A high-performance, hash-based sampling library for Go that provides deterministic, stateless sampling without external dependencies.
sampling-go
is a generic sampling library that uses consistent hashing to make deterministic decisions about whether to include or exclude items from a sample.

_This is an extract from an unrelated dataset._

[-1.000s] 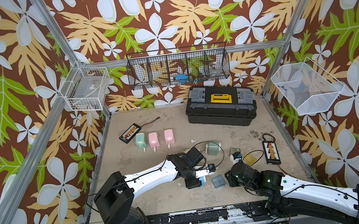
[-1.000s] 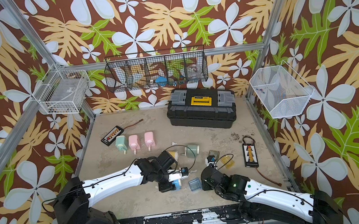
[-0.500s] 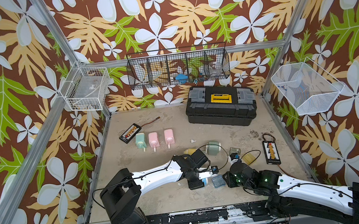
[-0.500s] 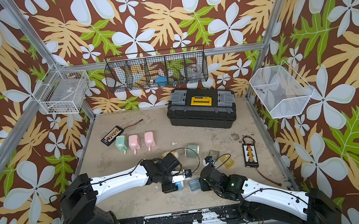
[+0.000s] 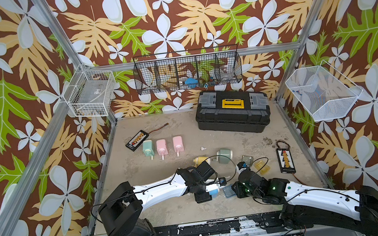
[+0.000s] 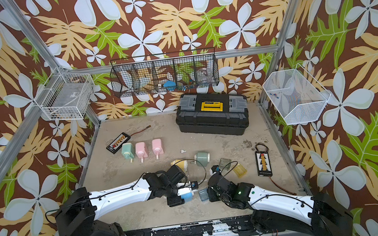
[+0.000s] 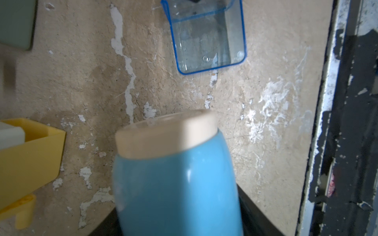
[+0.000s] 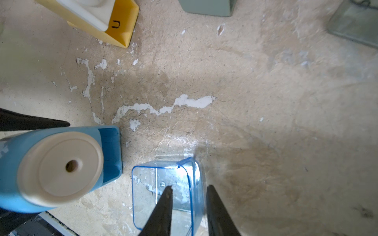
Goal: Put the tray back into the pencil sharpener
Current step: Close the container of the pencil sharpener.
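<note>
The right gripper (image 8: 188, 187) is straddling one side wall of the clear blue tray (image 8: 143, 196) — one finger inside, the other outside. I cannot tell whether the jaws are already pinching that wall. The left gripper (image 5: 207, 191) is clenching the blue pencil sharpener (image 7: 176, 179) by its body, with its cream front face pointing toward the tray. In both top views the tray is lying on the table (image 5: 160, 137) near the 6 o'clock edge. It is just beside the sharpener at its 3 o'clock, apart from it and not yet in it.

Compared with a second ago, the right gripper is sitting further toward 9 o'clock. Then it was hanging just short of the tray on its 3 o'clock side, and now it is reaching over it. The tray and the sharpener are lying almost where they were. The pick-up is probably only now being set up — the insertion looks not yet begun. The sharpener's tray slot is not showing in any view, so which way it is facing is unclear.
</note>
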Available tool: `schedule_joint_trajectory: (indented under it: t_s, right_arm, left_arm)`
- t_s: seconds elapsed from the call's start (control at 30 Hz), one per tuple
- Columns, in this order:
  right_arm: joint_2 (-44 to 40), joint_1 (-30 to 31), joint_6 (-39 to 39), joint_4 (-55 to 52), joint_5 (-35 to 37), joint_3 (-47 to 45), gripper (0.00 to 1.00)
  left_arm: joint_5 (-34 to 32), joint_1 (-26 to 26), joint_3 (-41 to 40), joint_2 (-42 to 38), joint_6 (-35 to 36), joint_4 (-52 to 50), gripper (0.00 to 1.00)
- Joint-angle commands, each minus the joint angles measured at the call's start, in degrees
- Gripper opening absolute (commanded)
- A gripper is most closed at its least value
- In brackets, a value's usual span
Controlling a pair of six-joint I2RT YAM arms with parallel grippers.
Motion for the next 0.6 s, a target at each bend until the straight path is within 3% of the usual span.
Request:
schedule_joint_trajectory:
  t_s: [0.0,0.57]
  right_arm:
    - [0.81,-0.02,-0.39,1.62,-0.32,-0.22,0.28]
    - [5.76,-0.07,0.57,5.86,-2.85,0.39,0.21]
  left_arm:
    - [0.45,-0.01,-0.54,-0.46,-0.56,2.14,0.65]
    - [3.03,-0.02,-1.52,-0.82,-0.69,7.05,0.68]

It's particularly useful for:
- Rate limiting: Reduce load on downstream services by sampling a percentage of requests
- Logging and metrics: Sample log entries or metrics to reduce storage costs
- A/B testing: Consistently assign users to test groups
- Data processing: Sample large datasets for analysis
- Distributed systems: Make consistent sampling decisions across multiple service instances
Note: This library provides deterministic sampling based on hash values. The quality of distribution depends on the hash function and input characteristics. For cryptographic use cases, consider using cryptographically secure hash functions.
- Deterministic: Same input always produces the same sampling decision
- Stateless: No external storage or coordination required
- High performance: All operations are in-memory with minimal overhead
- Generic: Works with any Go type through generics
- Configurable: Flexible hash functions and sampling rates
- Zero dependencies: No third-party dependencies for core functionality
go get github.com/block/sampling-go
package main
import (
"fmt"
"github.com/block/sampling-go"
"github.com/block/sampling-go/hashing"
)
func main() {
// Create a sampler for strings with 30% sampling rate
sampler := sampling.NewSampler[string](
sampling.WithHashFunc(hashing.DefaultStringHasher),
sampling.WithStaticRate[string](0.3), // 30% sampling rate
)
messages := []string{
"user-123-login",
"user-456-purchase",
"user-789-logout",
"user-123-login", // Same message - will have same result
}
for _, msg := range messages {
if sampler.Sample(msg) {
fmt.Printf("✓ Sampled: %s\n", msg)
} else {
fmt.Printf("✗ Skipped: %s\n", msg)
}
}
}
The library uses a hash-based approach to sampling:
- Hash Generation: Each input is converted to a
uint32
hash value using a configurable hash function - Threshold Calculation: The sampling rate is converted to a "max hash" threshold
- Comparison: If
hash ≤ maxHash
, the item is included in the sample - Consistency: Same input always produces the same hash, ensuring deterministic behavior
For a 5% sampling rate: Max Hash = max(uint32) * 0.05 = 4,294,967,295 * 0.05 = 214,748,364
0 214,748,364 4,294,967,295
|-----------------|------------- ... ---------------------------|
| 1 | 2 | 3 | 4 | 5 | ... | 99 | 100 | <-- bucket (metrics, logging)
^^^^^^^^^^^^^^^^^^
Items in this area ^^^^^^^^^^^^^^^^^^^^^^^^^^^^^^^^^^^^^^^^^^^^^^
are INCLUDED (5%) Items in this area
are EXCLUDED (95%)
^
|
Max Hash
sampler := sampling.NewSampler[string](
sampling.WithHashFunc(hashing.DefaultStringHasher),
sampling.WithStaticRate[string](0.1), // 10% sampling
)
result := sampler.Sample("user-request-123")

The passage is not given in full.